• [GOAL OF THE EXERCISE]:
Filter the entries below down to the lines that hold "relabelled".

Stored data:
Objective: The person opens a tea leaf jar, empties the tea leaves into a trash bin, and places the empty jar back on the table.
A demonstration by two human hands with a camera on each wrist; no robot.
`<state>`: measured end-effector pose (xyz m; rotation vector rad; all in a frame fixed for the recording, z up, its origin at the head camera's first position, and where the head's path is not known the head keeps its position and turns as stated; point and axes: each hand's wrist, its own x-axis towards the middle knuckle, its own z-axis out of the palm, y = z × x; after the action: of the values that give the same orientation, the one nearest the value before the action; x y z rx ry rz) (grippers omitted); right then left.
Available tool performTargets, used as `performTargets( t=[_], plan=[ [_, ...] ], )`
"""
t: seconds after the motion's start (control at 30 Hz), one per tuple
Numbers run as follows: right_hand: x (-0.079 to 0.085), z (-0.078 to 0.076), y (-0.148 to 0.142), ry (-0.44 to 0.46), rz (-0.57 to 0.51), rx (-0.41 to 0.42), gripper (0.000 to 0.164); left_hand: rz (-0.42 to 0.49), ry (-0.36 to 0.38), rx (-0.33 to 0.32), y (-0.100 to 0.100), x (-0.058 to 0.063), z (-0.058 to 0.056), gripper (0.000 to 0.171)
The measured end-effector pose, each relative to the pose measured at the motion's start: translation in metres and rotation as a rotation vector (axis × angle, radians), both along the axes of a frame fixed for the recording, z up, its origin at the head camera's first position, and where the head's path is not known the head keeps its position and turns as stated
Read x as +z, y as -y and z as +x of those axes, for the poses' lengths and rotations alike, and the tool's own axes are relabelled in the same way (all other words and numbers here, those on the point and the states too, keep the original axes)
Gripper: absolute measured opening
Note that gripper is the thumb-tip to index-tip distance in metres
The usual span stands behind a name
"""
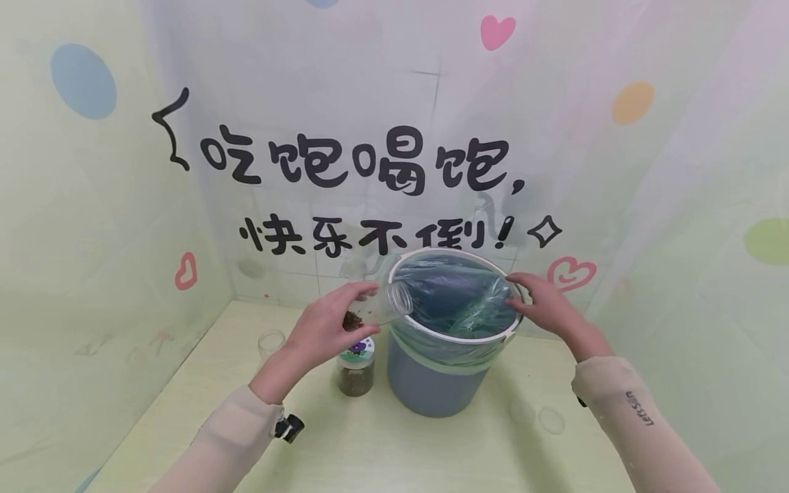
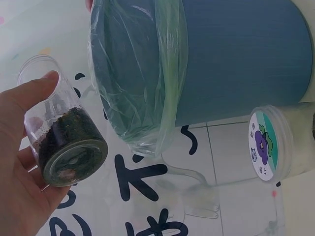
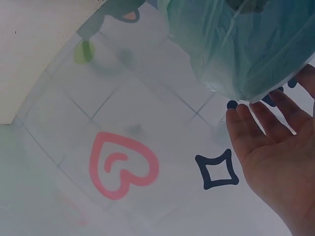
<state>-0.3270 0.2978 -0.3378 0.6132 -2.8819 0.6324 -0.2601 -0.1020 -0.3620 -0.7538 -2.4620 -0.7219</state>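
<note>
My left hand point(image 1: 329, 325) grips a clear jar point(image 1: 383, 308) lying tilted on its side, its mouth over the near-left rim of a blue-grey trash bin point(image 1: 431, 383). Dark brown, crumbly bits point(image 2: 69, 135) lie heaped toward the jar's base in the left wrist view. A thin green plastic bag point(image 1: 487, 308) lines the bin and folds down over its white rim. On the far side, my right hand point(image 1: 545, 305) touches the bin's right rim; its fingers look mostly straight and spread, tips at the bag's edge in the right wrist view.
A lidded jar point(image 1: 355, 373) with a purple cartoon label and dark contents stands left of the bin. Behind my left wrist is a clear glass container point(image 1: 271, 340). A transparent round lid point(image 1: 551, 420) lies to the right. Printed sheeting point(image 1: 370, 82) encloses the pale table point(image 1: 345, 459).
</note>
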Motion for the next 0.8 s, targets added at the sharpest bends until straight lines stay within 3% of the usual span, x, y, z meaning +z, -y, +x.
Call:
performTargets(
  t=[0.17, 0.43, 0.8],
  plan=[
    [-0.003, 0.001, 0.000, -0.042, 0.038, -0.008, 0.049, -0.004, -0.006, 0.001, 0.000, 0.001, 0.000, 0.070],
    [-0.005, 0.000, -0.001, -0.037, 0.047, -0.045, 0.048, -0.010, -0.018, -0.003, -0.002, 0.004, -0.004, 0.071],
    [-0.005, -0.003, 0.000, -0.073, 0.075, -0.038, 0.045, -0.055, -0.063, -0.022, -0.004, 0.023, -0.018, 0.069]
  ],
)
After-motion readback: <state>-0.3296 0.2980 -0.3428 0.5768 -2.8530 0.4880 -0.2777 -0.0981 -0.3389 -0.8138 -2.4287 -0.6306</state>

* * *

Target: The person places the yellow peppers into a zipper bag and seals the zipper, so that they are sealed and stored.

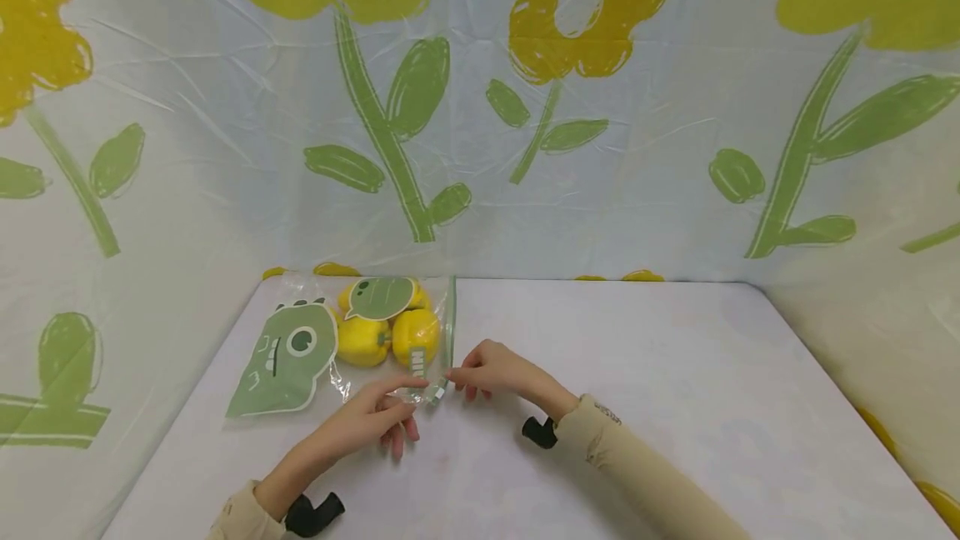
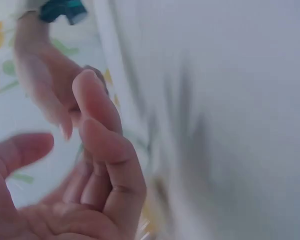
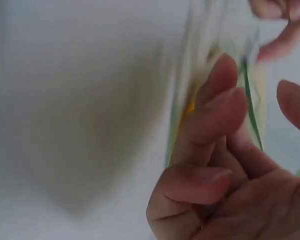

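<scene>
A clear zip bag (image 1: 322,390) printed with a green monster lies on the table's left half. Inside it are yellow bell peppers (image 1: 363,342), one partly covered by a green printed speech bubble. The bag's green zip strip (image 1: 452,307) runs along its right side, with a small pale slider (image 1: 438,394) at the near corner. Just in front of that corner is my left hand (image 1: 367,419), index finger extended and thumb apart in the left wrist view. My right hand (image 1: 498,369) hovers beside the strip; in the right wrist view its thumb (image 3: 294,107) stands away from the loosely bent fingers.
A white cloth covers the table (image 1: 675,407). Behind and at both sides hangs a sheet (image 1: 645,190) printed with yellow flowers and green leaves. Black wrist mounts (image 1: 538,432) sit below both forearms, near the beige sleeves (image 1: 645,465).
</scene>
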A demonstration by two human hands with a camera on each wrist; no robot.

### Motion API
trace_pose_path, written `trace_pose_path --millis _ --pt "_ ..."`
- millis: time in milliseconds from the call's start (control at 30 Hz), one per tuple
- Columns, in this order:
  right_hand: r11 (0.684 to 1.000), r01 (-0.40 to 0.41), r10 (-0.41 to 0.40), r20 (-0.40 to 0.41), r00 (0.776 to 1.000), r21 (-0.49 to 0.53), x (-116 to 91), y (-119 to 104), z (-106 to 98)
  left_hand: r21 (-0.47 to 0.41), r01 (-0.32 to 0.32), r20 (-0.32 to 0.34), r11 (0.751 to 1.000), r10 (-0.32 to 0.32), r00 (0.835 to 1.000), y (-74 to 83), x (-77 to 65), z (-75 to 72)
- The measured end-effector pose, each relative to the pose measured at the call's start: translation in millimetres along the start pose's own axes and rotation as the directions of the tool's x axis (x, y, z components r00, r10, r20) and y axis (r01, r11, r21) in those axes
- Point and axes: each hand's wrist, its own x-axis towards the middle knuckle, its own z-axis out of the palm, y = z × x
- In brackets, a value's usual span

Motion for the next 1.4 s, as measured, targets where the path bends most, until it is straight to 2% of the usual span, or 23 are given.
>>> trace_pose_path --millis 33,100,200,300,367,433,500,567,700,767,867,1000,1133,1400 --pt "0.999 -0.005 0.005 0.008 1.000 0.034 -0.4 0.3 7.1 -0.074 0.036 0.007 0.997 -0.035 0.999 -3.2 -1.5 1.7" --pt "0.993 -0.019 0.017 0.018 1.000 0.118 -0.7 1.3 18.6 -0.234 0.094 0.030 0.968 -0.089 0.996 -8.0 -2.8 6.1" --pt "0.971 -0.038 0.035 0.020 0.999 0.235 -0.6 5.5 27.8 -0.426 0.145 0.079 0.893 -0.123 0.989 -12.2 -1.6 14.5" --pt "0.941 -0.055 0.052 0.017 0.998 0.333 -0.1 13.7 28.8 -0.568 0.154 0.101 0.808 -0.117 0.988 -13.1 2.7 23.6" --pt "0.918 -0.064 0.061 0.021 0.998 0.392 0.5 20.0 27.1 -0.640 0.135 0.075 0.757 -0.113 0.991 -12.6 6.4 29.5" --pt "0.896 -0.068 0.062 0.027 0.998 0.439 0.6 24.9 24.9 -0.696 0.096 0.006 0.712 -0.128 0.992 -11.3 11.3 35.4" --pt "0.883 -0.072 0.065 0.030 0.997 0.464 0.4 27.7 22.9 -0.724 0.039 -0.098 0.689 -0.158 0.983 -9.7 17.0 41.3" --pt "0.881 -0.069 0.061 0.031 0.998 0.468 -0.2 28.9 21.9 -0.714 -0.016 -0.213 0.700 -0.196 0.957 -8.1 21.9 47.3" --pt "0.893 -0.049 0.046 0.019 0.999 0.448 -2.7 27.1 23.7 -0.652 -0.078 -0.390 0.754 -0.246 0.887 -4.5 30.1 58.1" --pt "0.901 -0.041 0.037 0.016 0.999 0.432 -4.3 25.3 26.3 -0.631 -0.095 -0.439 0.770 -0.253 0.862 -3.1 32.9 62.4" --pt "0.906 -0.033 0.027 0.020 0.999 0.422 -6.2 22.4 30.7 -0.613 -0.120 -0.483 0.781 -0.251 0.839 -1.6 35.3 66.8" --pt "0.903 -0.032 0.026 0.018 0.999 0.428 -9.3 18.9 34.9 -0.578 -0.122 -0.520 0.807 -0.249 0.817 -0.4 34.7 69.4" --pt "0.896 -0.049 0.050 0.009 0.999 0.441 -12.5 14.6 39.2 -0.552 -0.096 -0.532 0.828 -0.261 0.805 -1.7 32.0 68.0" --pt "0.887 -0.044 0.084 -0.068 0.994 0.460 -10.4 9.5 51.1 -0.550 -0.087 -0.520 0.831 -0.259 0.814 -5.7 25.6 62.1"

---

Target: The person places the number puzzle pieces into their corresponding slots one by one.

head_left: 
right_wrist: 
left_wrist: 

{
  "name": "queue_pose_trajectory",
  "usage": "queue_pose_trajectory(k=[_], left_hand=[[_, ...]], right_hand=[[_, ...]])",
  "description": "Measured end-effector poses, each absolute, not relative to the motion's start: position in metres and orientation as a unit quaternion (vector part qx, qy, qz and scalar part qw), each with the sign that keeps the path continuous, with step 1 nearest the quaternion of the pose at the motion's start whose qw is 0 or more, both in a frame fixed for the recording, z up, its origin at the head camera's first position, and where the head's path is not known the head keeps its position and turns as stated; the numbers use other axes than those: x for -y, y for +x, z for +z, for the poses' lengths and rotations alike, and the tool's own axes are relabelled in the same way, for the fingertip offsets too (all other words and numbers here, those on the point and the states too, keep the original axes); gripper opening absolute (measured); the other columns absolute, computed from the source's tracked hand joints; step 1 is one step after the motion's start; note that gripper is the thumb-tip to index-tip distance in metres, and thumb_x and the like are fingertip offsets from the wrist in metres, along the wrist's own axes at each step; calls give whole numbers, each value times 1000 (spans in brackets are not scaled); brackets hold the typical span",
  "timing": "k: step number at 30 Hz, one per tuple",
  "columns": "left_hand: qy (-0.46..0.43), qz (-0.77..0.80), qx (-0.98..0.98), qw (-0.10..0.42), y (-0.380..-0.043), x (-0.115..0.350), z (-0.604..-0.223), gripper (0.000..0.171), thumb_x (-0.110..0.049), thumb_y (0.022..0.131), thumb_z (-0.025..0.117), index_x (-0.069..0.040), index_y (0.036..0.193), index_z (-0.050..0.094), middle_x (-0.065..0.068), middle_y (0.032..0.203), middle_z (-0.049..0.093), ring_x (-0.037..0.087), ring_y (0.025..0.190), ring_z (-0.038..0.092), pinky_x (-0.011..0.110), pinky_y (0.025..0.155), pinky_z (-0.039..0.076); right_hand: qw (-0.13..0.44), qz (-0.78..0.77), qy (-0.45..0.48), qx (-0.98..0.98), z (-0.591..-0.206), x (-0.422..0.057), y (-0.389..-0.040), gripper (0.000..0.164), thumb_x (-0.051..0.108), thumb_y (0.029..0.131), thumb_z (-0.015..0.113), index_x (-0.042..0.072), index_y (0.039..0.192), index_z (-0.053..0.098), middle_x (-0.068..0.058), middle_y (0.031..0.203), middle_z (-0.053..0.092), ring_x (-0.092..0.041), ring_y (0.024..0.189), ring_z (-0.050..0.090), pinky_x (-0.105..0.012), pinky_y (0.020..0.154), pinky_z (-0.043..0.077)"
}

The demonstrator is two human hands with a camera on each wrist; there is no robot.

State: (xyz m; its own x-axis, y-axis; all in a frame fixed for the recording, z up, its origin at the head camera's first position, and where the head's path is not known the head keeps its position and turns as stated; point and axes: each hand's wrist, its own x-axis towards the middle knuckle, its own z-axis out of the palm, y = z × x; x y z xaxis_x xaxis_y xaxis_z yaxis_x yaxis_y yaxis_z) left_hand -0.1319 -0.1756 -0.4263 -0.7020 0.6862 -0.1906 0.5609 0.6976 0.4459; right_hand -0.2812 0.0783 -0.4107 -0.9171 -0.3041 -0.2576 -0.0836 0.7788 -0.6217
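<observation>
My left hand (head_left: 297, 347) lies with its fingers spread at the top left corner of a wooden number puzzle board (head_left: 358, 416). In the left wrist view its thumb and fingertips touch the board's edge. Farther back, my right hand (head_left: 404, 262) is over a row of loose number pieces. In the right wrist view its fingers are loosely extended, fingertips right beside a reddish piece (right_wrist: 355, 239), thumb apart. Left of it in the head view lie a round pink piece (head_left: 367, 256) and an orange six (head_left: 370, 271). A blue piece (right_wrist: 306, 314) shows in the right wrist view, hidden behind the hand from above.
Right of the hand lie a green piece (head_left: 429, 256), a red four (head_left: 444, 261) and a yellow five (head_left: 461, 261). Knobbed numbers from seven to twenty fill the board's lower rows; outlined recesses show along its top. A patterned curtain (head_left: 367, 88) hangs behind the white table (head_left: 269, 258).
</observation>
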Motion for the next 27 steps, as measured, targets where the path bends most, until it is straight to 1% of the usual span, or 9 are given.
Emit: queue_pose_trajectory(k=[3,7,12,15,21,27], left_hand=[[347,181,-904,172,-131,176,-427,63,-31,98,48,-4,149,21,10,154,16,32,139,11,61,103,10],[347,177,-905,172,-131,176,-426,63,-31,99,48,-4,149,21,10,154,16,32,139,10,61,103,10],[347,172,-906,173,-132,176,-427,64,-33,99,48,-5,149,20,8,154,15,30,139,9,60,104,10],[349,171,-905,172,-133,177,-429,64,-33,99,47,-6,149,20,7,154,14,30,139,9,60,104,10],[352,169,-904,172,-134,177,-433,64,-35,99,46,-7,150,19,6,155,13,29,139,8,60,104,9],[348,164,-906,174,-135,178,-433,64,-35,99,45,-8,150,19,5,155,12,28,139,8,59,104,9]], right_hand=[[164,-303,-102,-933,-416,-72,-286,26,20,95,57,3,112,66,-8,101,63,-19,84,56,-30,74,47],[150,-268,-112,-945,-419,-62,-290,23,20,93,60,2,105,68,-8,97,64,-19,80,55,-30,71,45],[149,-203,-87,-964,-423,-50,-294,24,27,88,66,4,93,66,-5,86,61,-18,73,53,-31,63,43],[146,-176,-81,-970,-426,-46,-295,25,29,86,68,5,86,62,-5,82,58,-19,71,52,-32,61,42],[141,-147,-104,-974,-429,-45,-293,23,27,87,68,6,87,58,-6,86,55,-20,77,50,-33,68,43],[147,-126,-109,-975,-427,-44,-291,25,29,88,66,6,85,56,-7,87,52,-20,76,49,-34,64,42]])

• [RESULT OF THIS EXERCISE]:
Read x as +z, y as -y and z as +x of those axes, for the poses' lengths and rotations alike, and the tool's own axes are relabelled in the same way (all other words and numbers here, those on the point and the states too, keep the original axes)
  "description": "Measured end-effector poses, each absolute, not relative to the motion's start: position in metres and orientation as a unit quaternion (vector part qx, qy, qz and scalar part qw), each with the sign that keeps the path continuous, with step 1 nearest the quaternion of the pose at the motion's start whose qw is 0 or more, both in a frame fixed for the recording, z up, its origin at the head camera's first position, and where the head's path is not known the head keeps its position and turns as stated; the numbers use other axes than those: x for -y, y for +x, z for +z, for the poses' lengths and rotations alike, and the tool's own axes are relabelled in the same way, for the fingertip offsets too (all other words and numbers here, those on the point and the states too, keep the original axes); gripper opening absolute (measured); the other columns absolute, computed from the source's tracked hand joints; step 1 is one step after the motion's start; note that gripper is the thumb-tip to index-tip distance in metres, and thumb_x and the like are fingertip offsets from the wrist in metres, along the wrist's own axes at each step; calls give whole numbers, each value times 1000 (spans in brackets are not scaled); brackets hold the typical span",

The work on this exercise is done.